Ritorno a Brideshead, a differenza di molta letteratura apologetica inglese, non assale frontalmente il lettore, stordendolo con tesi preconfezionate, ma la verità della Fede emerge gradualmente durante il lento incedere della trama. Le vicende legate alla famiglia Flyte, aristocratici cattolici che abitano nella splendida dimora di Brideshead, sono raccontate dall’ingenuo Charles Ryder. I protagonisti, inizialmente allo sbando, avvinazzati che stringono al petto orsacchiotti di pezza, riescono a ritrovare se stessi per merito di quella Grazia divina che ha il proprio correlativo oggettivo nelle mura della casa, simbolo di ordine e tradizione. La decadenza della nobiltà è il primo, preoccupante segnale dell’incombere di una modernità anarchica che, nelle previsioni dell’autore, non risparmierà niente e nessuno.

“Ritorno a Brideshead” (1945)
A Il caro estinto (The Loved One, 1948), in cui Waugh svela una certa ostilità nei confronti della cultura americana, seguì Elena (Helena, 1950), il lavoro che lo scrittore amava di più. Si tratta di uno smilzo volumetto incentrato sulla figura di Elena, la madre dell’Imperatore Costantino; in verità è un romanzo mediocre, capace con i suoi affreschi e i reiterati anacronismi di dare almeno il senso dell’universalità della Chiesa di Roma.

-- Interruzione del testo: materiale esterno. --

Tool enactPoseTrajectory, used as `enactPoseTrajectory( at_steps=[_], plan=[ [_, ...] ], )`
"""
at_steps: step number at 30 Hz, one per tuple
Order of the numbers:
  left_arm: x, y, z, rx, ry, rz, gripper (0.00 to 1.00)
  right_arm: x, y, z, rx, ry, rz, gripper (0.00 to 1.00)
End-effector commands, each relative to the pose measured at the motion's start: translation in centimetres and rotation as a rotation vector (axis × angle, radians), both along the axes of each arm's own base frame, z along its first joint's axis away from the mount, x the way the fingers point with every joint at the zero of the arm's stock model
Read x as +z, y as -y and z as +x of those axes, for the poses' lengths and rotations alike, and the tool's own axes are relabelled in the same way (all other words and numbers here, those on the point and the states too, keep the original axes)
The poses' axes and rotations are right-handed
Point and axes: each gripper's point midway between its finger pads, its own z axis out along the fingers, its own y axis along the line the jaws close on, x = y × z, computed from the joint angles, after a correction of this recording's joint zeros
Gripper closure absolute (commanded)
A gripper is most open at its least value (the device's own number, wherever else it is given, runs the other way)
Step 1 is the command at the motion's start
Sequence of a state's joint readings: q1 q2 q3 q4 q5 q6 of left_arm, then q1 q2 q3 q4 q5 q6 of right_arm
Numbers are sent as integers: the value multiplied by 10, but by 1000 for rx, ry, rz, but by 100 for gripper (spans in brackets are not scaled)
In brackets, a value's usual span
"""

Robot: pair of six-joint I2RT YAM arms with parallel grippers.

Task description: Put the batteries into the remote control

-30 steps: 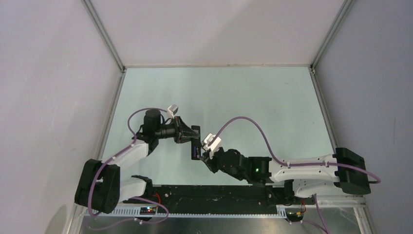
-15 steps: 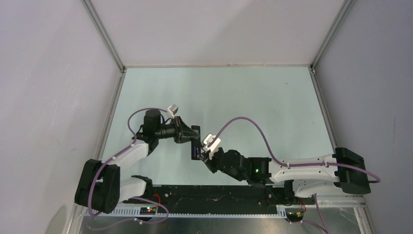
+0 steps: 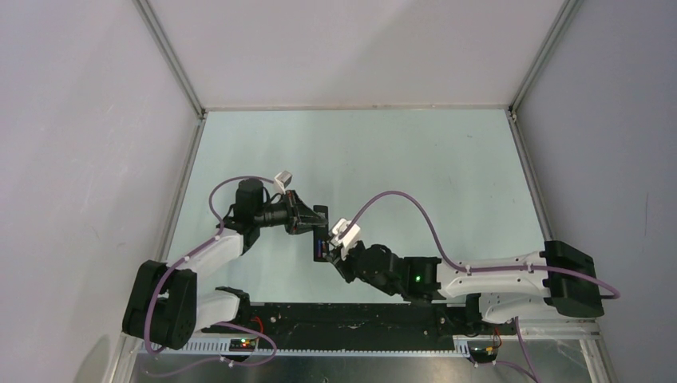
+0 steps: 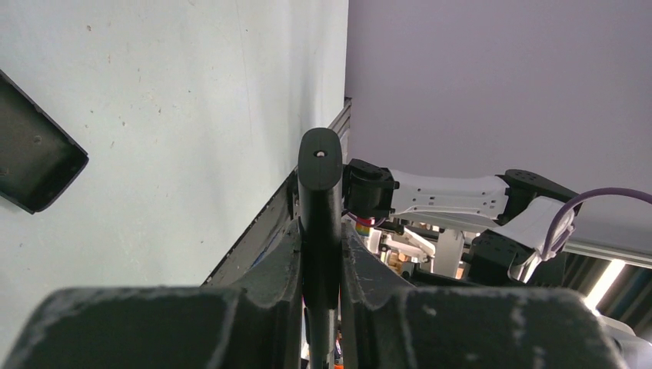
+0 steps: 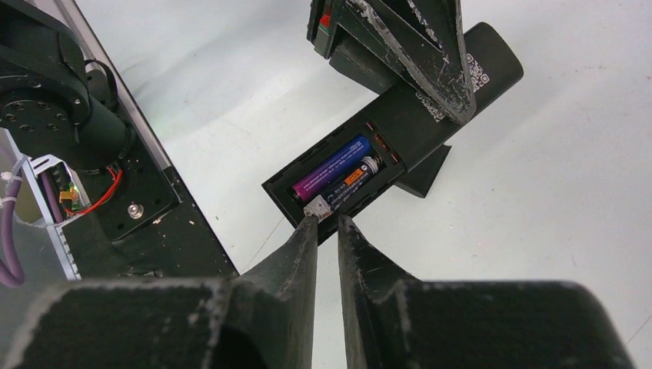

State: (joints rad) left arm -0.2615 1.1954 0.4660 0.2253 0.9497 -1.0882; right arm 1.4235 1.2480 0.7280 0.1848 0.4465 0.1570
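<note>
I can't read a single word from here. On the back of the remote control (image 5: 400,131), toward the end away from its open battery recess (image 5: 278,188), there is small white print (image 5: 430,104) and a square code pattern (image 5: 478,71), both too fine to make out. Inside the remote's recess, the dark battery (image 5: 369,167) carries an orange label patch (image 5: 352,178) with blurred marks. The lettering on the blue-purple battery (image 5: 330,167) beside it is illegible.

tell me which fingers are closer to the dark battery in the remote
Right. The right fingers sit at the near end of the dark battery; the left fingers clamp the remote control farther up its body.
</note>
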Motion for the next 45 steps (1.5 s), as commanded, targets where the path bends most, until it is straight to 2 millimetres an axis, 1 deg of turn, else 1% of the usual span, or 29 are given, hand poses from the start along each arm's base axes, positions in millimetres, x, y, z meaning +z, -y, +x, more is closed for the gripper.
enactPoseTrajectory(
  at_steps=[1,11,14,26,34,38,45],
  plan=[
    [20,3,1,-39,95,-26,100,15,-7,11,-43,-14,45,82],
    [22,4,0,-46,106,-28,100,12,-9,18,-71,-57,38,85],
    [22,4,0,-47,106,-29,100,8,-8,19,-81,-65,26,86],
    [25,4,-3,-55,127,-31,100,-2,3,33,-187,-93,-21,90],
    [33,6,-7,-75,173,-35,100,-4,-6,32,-153,-153,-4,91],
    [37,6,-8,-82,190,-39,100,-8,-8,33,-149,-190,4,91],
    [38,7,-10,-90,198,-40,100,-13,-9,37,-165,-226,-3,91]
  ],
)
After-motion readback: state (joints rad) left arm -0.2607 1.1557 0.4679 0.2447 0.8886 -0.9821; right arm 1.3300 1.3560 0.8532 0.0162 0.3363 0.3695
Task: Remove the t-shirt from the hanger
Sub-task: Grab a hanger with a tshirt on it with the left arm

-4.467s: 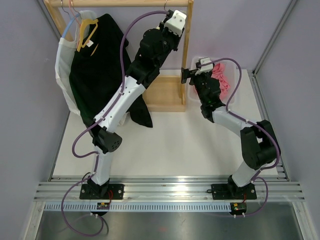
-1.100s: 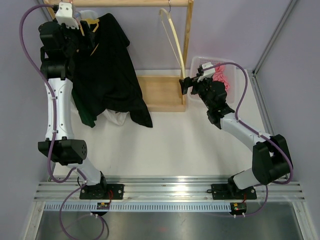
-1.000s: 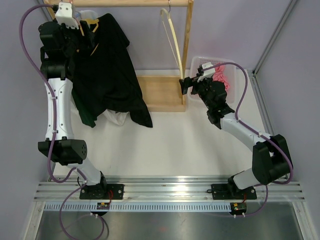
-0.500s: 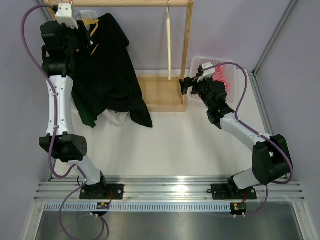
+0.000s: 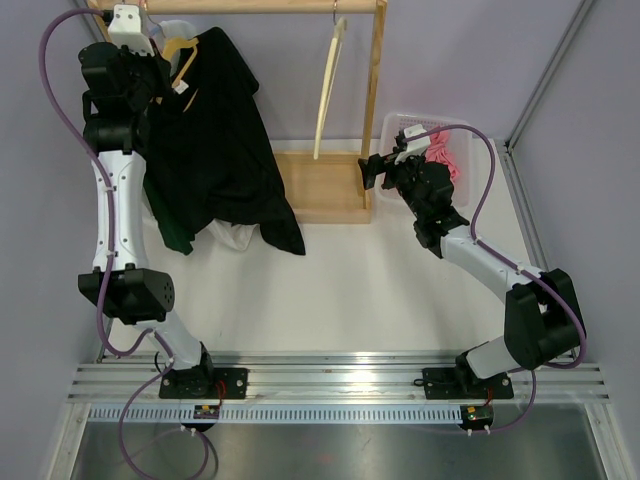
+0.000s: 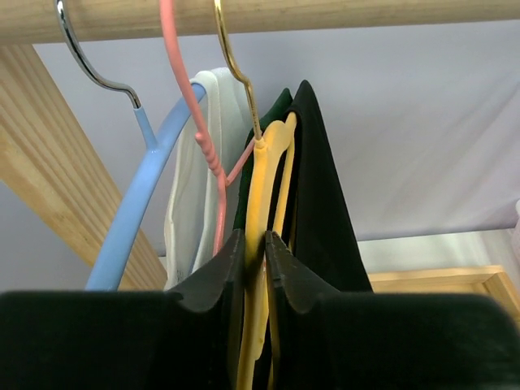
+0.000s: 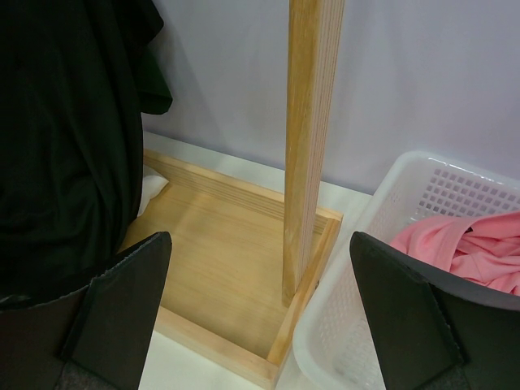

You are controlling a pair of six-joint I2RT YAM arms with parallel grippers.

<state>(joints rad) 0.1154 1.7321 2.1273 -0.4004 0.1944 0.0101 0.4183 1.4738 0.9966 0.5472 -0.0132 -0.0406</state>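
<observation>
Progress: nothing is off yet. The black t-shirt [image 5: 215, 140] hangs on the yellow hanger [image 6: 258, 187], which is hooked over the rail [image 6: 325, 15] at the rack's left end.
Left fingers: the left gripper [image 6: 253, 240] is clenched on the yellow hanger's neck just under its hook, one finger on each side.
Right fingers: the right gripper [image 7: 260, 244] is spread wide and empty, low beside the upright post [image 7: 309, 122] and facing the wooden base [image 7: 219, 252].
Left to do: by the look of it, almost everything. The hanger must be unhooked or steadied, and the shirt drawn off its shoulders.
Crowding: a pink hanger [image 6: 195, 122] and a blue hanger [image 6: 146, 203] hook onto the rail just beside the yellow one. A white garment [image 6: 191, 203] presses close behind them.
Open room: the rail runs bare to the right as far as a cream hanger [image 5: 328, 85] hanging empty. The table [image 5: 380, 290] in front of the rack offers space to bring the shirt down.
Edges: the rail sits close above the hook, so lift room looks tight. A white basket [image 7: 357, 325] holding pink cloth [image 7: 455, 244] stands against the post on the right.
</observation>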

Uomini alle armi (Men at Arms, 1952), Ufficiali e gentiluomini (Officers and Gentlemen, 1955) e Resa incondizionata (Unconditional Surrender, 1961) costituiscono la trilogia bellica ripubblicata nel 1965 con il titolo Sword of Honour. A partire dalla personale esperienza al fronte, Waugh imbastisce un lungo racconto che ha per protagonista il cattolico Guy Crouchback, un uomo fiero e coraggioso, i cui alti ideali di vita si scontrano con la miseria di un conflitto che premia i codardi ed esalta gli egoisti. Tradito e abbandonato da tutti, Crouchback accetta la croce degli eventi con umiltà, snocciolando, lacrime agli occhi, i grani del suo rosario. Una piccola consolazione giunge nel finale, quando il frutto del peccato diviene provvidenzialmente il seme di una nuova speranza.

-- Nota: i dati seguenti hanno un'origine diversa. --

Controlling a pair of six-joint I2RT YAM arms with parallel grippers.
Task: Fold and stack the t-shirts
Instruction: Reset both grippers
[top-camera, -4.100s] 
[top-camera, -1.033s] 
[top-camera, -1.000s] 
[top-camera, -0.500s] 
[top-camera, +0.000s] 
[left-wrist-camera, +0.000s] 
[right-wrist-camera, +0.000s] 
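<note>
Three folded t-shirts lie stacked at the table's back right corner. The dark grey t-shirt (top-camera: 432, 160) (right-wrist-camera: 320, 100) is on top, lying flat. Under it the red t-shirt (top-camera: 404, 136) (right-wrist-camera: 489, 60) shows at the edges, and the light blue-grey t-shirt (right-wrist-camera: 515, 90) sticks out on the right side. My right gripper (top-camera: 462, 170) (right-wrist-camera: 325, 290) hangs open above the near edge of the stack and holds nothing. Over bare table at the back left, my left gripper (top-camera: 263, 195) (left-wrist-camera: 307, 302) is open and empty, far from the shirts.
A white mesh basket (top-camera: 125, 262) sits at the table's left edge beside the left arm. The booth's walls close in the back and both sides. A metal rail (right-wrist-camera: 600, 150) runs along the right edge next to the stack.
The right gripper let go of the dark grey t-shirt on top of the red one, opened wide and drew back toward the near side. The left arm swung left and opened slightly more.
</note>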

La trilogia “Sword of Honour” (1965)
In quasi ogni libro Waugh offre dunque una rappresentazione impietosa del genere umano. La sua visione, come accennato in precedenza, è condizionata dalla nostalgia di un passato ideale, di un’età dell’oro che forse non è mai esistita. Il presente, in questo senso, è latore di una malvagità in grado di sovvertire la virtù tradizionale. Ma lui era capace anche di autoironia – come dimostra La prova di Gilbert Pinfold (The Ordeal of Gilbert Pinfold, 1957), storia picaresca di uno romanziere cattolico depresso – e la risata, per quanto a volte amarissima, frammista al grottesco e al camp, non cede mai il passo al pessimismo. La Fede, infatti, è un antidoto potente. Uno dei motivi per cui lo scrittore inglese amava la liturgia romana era proprio il senso di certezza che essa emanava (da qui il suo odio viscerale per le riforme promosse dal Concilio Vaticano II).
La promessa di felicità che Waugh consegna al lettore – testimoniata anche in varie novelle e saggi – non è questione di compassione umana, ma è giocata interamente sull’accettazione della religione quale verità in grado di riconciliare l’uomo con le sconfitte e i dolori della vita. Nella commedia dell’esistere il ruolo che è assegnato a ciascuno è il modo attraverso il quale Dio guida le proprie creature. Il mistero e la redenzione, per fortuna, sono le uniche due forze che animano l’universo e che contano qualcosa sulla via del destino.